I first heard the name Manny Ramirez in the summer of 1991. L and I were living in Washington Heights, the neighbourhood near the upper tip of Manhattan. Manny was a senior at George Washington High School -- a mile or so from our apartment building.
Sara Rimer of the New York Times wrote a series of articles about the team -- including Ramirez, the team's third baseman. Even in high school, Manny's work ethic was second to none.
Manny was drafted by Cleveland and sent to the Kinston Indians (A+, Carolina League.) In 81 games, he hit .278/.375/.502, leading the team in slugging and OPS. (One of his teammates was Alan Embree.) I tried following Ramirez's minor league career, but in 1992, that was tough. I thought it would be neat if someone from our then-neighborhood made it to the major leagues. (We used to joke that we'd say we saw all Manny's games if he became a star.)
In 1993, Manny spent time in AA (89 games, .340/.416/.581), AAA (40 games, .317/.424/.690) and the major leagues (22 games, 9-for-53, .170/.200/.302). He made his debut on September 2, 1993 in Minnesota, going 0-for-4. His second game was the following night at Yankee Stadium. He was the DH, batting sixth. A huge group of friends from his neighbourhood were in the left field bleachers, waving Dominican Republic flags and having a huge party. He hit two home runs that night, one in the sixth and another in the eighth.
Ramirez quickly became a star in Cleveland -- an indispensable part of the great Spider teams of the mid-90s. When Manny was eligible for free agency, at the peak of his prime, after the 2000 season, Red Sox GM Dan Duquette signed him to an eight-year deal. And a lot of Dominican men in our neighbourhood went out and bought new "B" caps.
The Red Sox began the 2001 season in Baltimore and returned for the Fenway opener on Friday, April 6. My book on the 1918 team was out that spring and by chance I was in Boston to do an early-morning television interview. I didn't have a ticket to the game, but headed over to the park anyway and ended up having lunch in a pub on Landsdowne Street.

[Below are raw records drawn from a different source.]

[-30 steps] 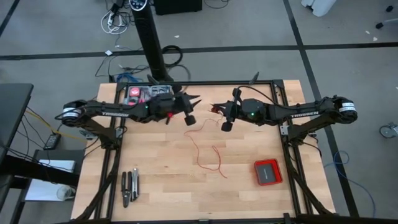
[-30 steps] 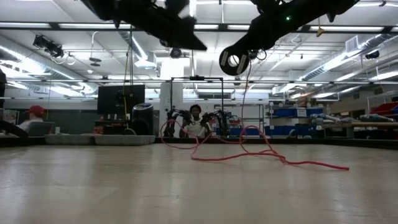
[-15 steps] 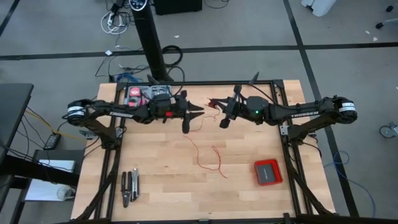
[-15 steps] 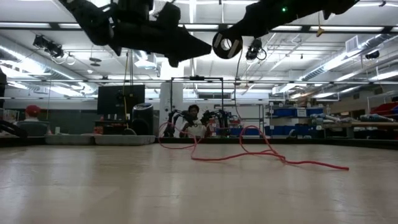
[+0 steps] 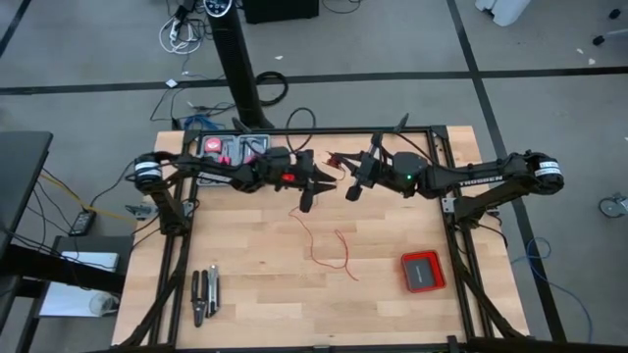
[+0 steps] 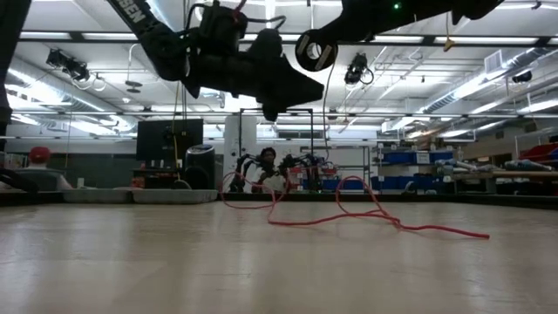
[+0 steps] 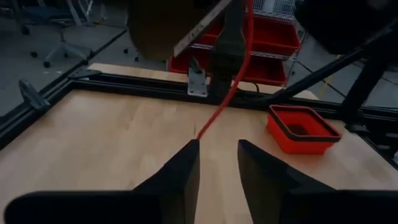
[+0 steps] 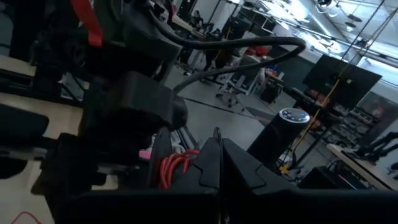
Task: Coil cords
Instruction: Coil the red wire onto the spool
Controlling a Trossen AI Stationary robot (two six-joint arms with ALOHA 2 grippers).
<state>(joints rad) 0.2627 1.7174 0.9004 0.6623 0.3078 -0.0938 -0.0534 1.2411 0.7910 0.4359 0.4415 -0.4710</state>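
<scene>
Wire point(image 5: 329, 245) lay in loose red squiggles on the desk point(image 5: 245, 284), roughly mid-desk, and rose from there in a thin strand toward the two claws held above the far half. In the low view the wire point(image 6: 349, 214) showed as low loops flat on the wood with one limb climbing up to the arms overhead.

From the left wrist view, the left claw point(image 7: 217, 168) stood with its fingers point(image 7: 180, 171) parted by a narrow gap and nothing between them; the red strand point(image 7: 233, 81) hung just beyond the tips, running near upright with a slight lean, so its long axis crossed the gap rather than lying along it. I judged that the coming move turned on this: the strand was straight ahead of the left claw and close, and a short advance would bring it between the fingers.

The left claw point(image 5: 312, 186) and right claw point(image 5: 353, 181) faced each other near the middle of the desk's far side, close but apart. The right claw looked closed; in its wrist view a bunch of red wire point(image 8: 177, 168) sat just by the fingers point(image 8: 214, 162), but whether it was gripped I could not tell.

Room to move was good toward the near side, where bare wood lay around the loops. A red box point(image 5: 423, 270) sat well off to the right, pliers point(image 5: 204, 294) near the left front corner, and a tray point(image 5: 228, 149) of small parts at the far left edge under the left arm.
</scene>
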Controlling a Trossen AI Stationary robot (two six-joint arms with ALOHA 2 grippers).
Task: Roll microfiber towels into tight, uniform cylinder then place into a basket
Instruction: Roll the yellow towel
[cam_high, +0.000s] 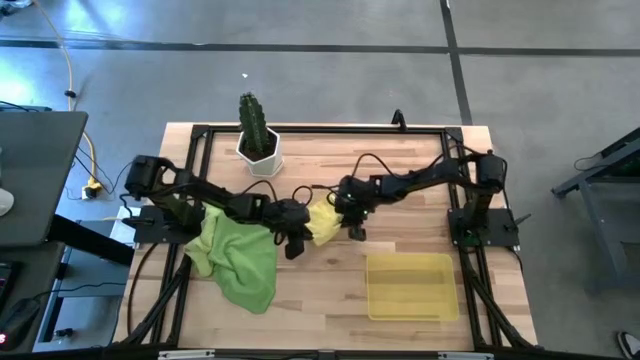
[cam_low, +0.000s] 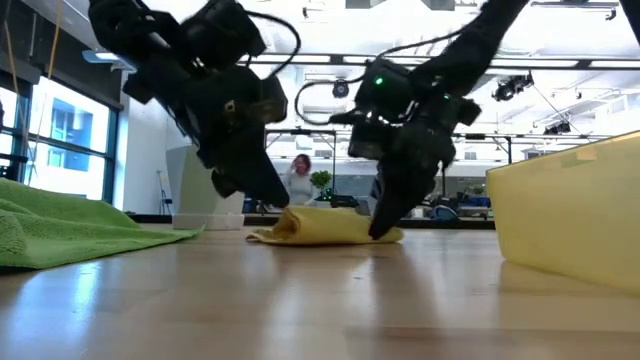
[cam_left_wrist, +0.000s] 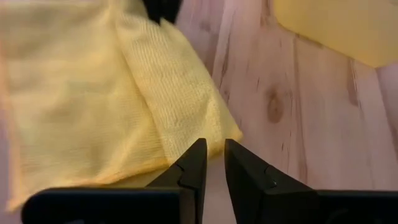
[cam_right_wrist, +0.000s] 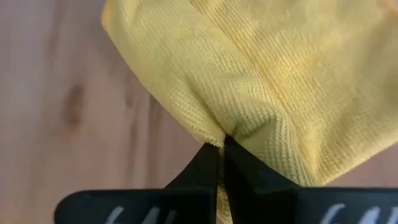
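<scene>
The yellow towel (cam_high: 322, 222) lies loosely folded near the middle of the desk (cam_high: 330, 300), between the two arms, with a soft ridge running along it where one layer laps over another. It is a thin, limp microfibre cloth with a fine woven grain; by the look of it, light, quite without stiffness, and grippy rather than slick against the wood, so it should drag and bunch instead of sliding. It will not hold a shape unaided, so a roll would need pressure kept on it. The best purchase seems to be at a hem or corner, where the layers stack thick enough to pinch.

The right pincer (cam_right_wrist: 221, 148) is pressed together on just such a fold at the towel's edge, with cloth puckered around its tips. The left pincer (cam_left_wrist: 213, 163) stands at the opposite corner, its jaws slightly parted with a narrow gap between them, holding nothing.

Beside the left arm, a heap of green towels (cam_high: 240, 262) spreads crumpled, the same nappy fabric. The basket (cam_high: 411, 287), a shallow tray of translucent yellow plastic with low, stiff walls, sits apart on the right arm's side. A white faceted pot with a cactus (cam_high: 258, 135) stands at the far edge of the pale, knotty planks.
</scene>
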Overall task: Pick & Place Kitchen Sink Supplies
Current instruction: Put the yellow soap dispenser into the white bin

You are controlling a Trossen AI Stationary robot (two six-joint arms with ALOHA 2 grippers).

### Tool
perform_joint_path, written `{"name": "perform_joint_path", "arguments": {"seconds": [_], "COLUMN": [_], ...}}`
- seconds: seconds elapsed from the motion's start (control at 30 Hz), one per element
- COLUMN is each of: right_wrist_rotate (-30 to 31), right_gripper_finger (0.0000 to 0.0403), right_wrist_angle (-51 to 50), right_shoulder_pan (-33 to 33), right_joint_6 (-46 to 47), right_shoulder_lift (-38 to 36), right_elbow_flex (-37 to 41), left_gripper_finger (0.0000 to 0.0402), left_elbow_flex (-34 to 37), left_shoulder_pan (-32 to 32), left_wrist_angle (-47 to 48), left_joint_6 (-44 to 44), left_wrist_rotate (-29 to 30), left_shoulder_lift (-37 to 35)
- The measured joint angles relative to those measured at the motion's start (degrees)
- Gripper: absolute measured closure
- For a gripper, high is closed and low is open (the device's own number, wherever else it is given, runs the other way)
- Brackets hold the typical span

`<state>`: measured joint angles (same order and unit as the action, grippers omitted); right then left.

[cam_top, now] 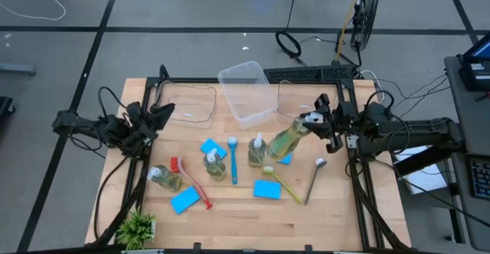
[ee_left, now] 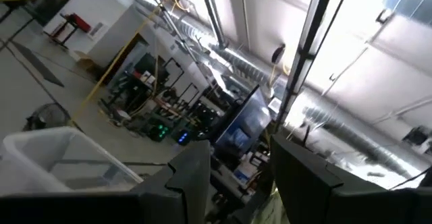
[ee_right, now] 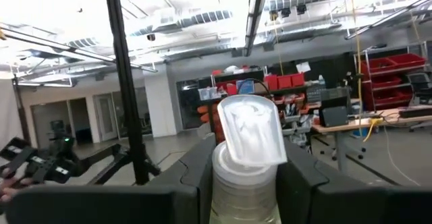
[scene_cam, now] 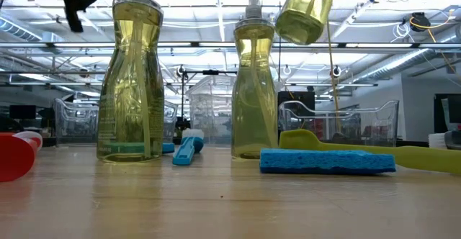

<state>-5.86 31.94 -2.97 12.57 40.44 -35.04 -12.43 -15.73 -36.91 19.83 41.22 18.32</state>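
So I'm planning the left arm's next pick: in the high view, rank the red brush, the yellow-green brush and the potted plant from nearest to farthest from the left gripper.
From the left gripper:
1. red brush, table's left part.
2. potted plant, near-left corner.
3. yellow-green brush, right of centre.

A wooden table (cam_top: 230, 219) is filling the middle of the high view; three clear bins (cam_top: 246, 93) are sitting along its upper edge, one tilted at centre; three soap bottles (cam_top: 214, 164) are resting mid-table, one lying at left; four blue sponges (cam_top: 266, 189) are lying flat, scattered around them; a red brush (cam_top: 189, 181) is lying left of centre, a blue brush (cam_top: 233, 160) beside the middle bottle, a yellow-green brush (cam_top: 282, 181) and a brown brush (cam_top: 315, 179) at right; a potted plant (cam_top: 136, 228) is standing at the lower left corner.
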Motion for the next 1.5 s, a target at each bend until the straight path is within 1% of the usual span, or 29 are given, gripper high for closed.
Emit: {"name": "perform_joint_path", "arguments": {"seconds": [0.13, 0.23, 0.47, 0.63, 0.8, 1.03, 1.1, 1.23, 1.37, 1.5], "right_wrist_rotate": [0.0, 0.0, 0.2, 0.5, 0.5, 0.4, 0.4, 0.3, 0.1, 0.1], "right_gripper_finger": [0.0302, 0.0302, 0.0302, 0.0302, 0.0302, 0.0302, 0.0302, 0.0302, 0.0302, 0.0302], "right_wrist_angle": [-3.9, -7.8, -20.8, -26.6, -29.0, -28.9, -28.8, -28.3, -25.5, -23.6], "right_shoulder_pan": [-1.4, -2.5, -5.3, -7.4, -9.3, -11.5, -11.9, -12.8, -13.7, -14.6], "right_joint_6": [-2.2, -3.5, -7.2, -11.1, -14.3, -16.1, -17.0, -18.1, -18.5, -19.2], "right_shoulder_lift": [2.1, 3.3, 6.0, 8.9, 12.3, 17.5, 18.9, 21.3, 23.1, 24.2], "right_elbow_flex": [-3.8, -6.6, -15.0, -21.0, -24.6, -27.8, -28.5, -30.2, -31.4, -32.2], "left_gripper_finger": [0.0245, 0.0245, 0.0245, 0.0245, 0.0245, 0.0245, 0.0245, 0.0244, 0.0244, 0.0226], "left_elbow_flex": [-6.0, -11.3, -23.2, -28.9, -32.6, -36.6, -37.8, -41.0, -44.9, -48.2], "left_shoulder_pan": [0.0, 0.0, 0.3, 2.0, 4.9, 10.0, 11.8, 15.6, 19.5, 22.9], "left_wrist_angle": [0.9, 4.8, 16.6, 19.3, 19.1, 19.2, 19.3, 22.1, 25.0, 25.8], "left_joint_6": [-5.4, -8.1, -8.6, -8.8, -8.8, -8.7, -8.8, -8.8, -8.9, -9.2], "left_wrist_rotate": [0.4, 0.4, 0.4, -0.1, -4.1, -9.0, -11.2, -17.2, -24.2, -30.4], "left_shoulder_lift": [5.6, 9.3, 17.7, 23.7, 28.9, 36.7, 38.9, 43.2, 48.0, 52.6]}}
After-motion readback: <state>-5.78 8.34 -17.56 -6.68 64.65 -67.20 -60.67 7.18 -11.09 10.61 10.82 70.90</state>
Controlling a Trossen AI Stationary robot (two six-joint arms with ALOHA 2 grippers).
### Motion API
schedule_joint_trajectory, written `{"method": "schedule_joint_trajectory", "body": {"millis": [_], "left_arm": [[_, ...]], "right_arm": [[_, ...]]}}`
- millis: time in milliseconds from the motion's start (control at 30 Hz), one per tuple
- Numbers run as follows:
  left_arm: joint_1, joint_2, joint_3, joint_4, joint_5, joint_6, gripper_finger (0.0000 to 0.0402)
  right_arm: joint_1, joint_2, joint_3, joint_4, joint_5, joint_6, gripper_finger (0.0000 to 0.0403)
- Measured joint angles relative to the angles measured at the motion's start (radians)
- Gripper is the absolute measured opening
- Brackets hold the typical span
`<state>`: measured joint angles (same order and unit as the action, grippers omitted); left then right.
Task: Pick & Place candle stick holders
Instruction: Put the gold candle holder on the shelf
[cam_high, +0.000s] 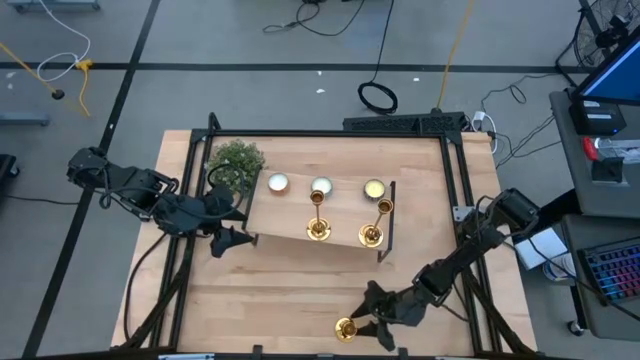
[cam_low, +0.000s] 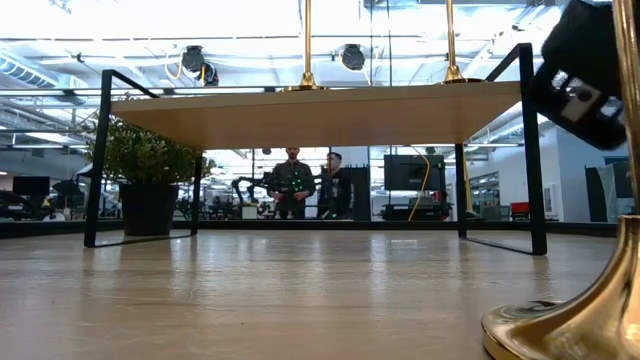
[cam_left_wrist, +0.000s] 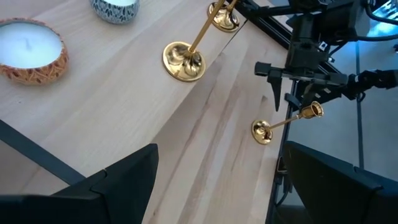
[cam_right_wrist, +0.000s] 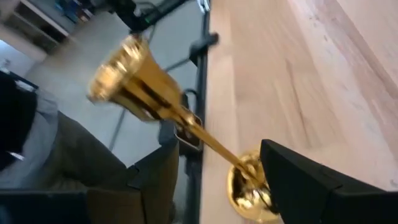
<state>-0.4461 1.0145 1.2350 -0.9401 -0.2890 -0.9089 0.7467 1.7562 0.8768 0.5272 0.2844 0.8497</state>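
- High view: we see the right gripper (cam_high: 368, 318) at the bottom centre of the frame, with a loose holder (cam_high: 345, 328) just at its left, near the table's (cam_high: 280, 290) front edge.
- Right wrist view puts that holder (cam_right_wrist: 186, 127) between the two dark fingers (cam_right_wrist: 311, 180); its stem runs through the gap and we cannot tell whether the fingers touch it, so we call the jaws partly closed around it, grip unconfirmed.
- Left gripper (cam_high: 232, 240) sits at the left of the frame, just beside the shelf's (cam_high: 290, 212) left end, jaws wide apart and holding nothing.
- We count three holders: the loose one, plus two upright on the shelf, the middle one (cam_high: 318, 228) and the right one (cam_high: 371, 235).
- We count three candles along the shelf's far edge, the left one (cam_high: 277, 183) among them, and one plant (cam_high: 236, 163) at the upper left.
- Left wrist view shows the loose holder (cam_left_wrist: 286, 121) with its base on the table and its cup end raised toward the right gripper.
- Low view shows only its base (cam_low: 570, 325) at the lower right, resting on the table.
- Long axis of each shelf holder is vertical.
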Motion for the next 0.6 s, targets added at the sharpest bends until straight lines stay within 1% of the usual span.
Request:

Manny's first at-bat in Fenway Park as a member of the Red Sox came in the bottom of the first inning. Already trailing Tampa Bay 3-0, Boston had two on and one out, when Manny drilled Ryan Rupe's first pitch over the left field wall for a three-run homer! Fenway erupted, the pub erupted, and Boston's love affair with Manny Ramirez was sealed. Boston won the game 11-4. Tim Wakefield and Jason Varitek were the Boston battery that day -- the only two players to have been around for the entire Manny Ramirez Era.
Ramirez was Boston's DH for the team's first 54 games in 2001 before making his debut in left field. Trot Nixon was the team's right fielder, so Manny had to learn a new position. He alternated between LF and DH in 2001 and 2002 (even playing seven games in RF in 2002) before becoming primarily a left fielder in 2003.
His career has been astounding. For eight years -- 1998 to 2005 -- Ramirez finished in the Top 10 in the AL MVP voting. He batted higher than .325 five times in seven years (1997-2003), hitting a career-best .351 in 2000 and winning the AL batting title two years later with a .349 mark with the Red Sox. There are only seven players in baseball history with 1,500 RBI, 1,000 walks, 2,000 hits, 450 doubles, 500 home runs and a lifetime .300 average: Hank Aaron, Babe Ruth, Willie Mays, Ted Williams, Mel Ott, Frank Thomas and Manny Ramirez.
Maybe one day we'll have a better grasp on what happened over the last month, as Manny's public attitude about being a Red Sock changed so dramatically. Maybe it will be forever clouded, a mystery of how everything spiraled out of control so quickly ... Either way, he's gone.
When I think back on Manny Ramirez Era, I will think of nothing but the prettiest swing I've ever seen, the no-doubt bombs and the Mummy, the Camden high-five, the bare-handed grabs off the Wall and perfect throws to the infield, the ropes to right-center, the Cairo catch and double point, the quotes, hugs, fist bumps -- the sheer joy he was unafraid to show while playing the game he loved. And the two (two!!) World Series titles.
Despite his imperfections, there are few players I have enjoyed watch play baseball more than Manny Ramirez. He is one of the truly unique characters in the game's history. How many seasons does Manny have left? Will he move on from Los Angeles once this season ends? We'll have to wait and see. As the man said, you make your own destination.
All I can say is: "Thank you, Manny! I hope you can be as happy in your life as I have been watching you play baseball for the last eight years!"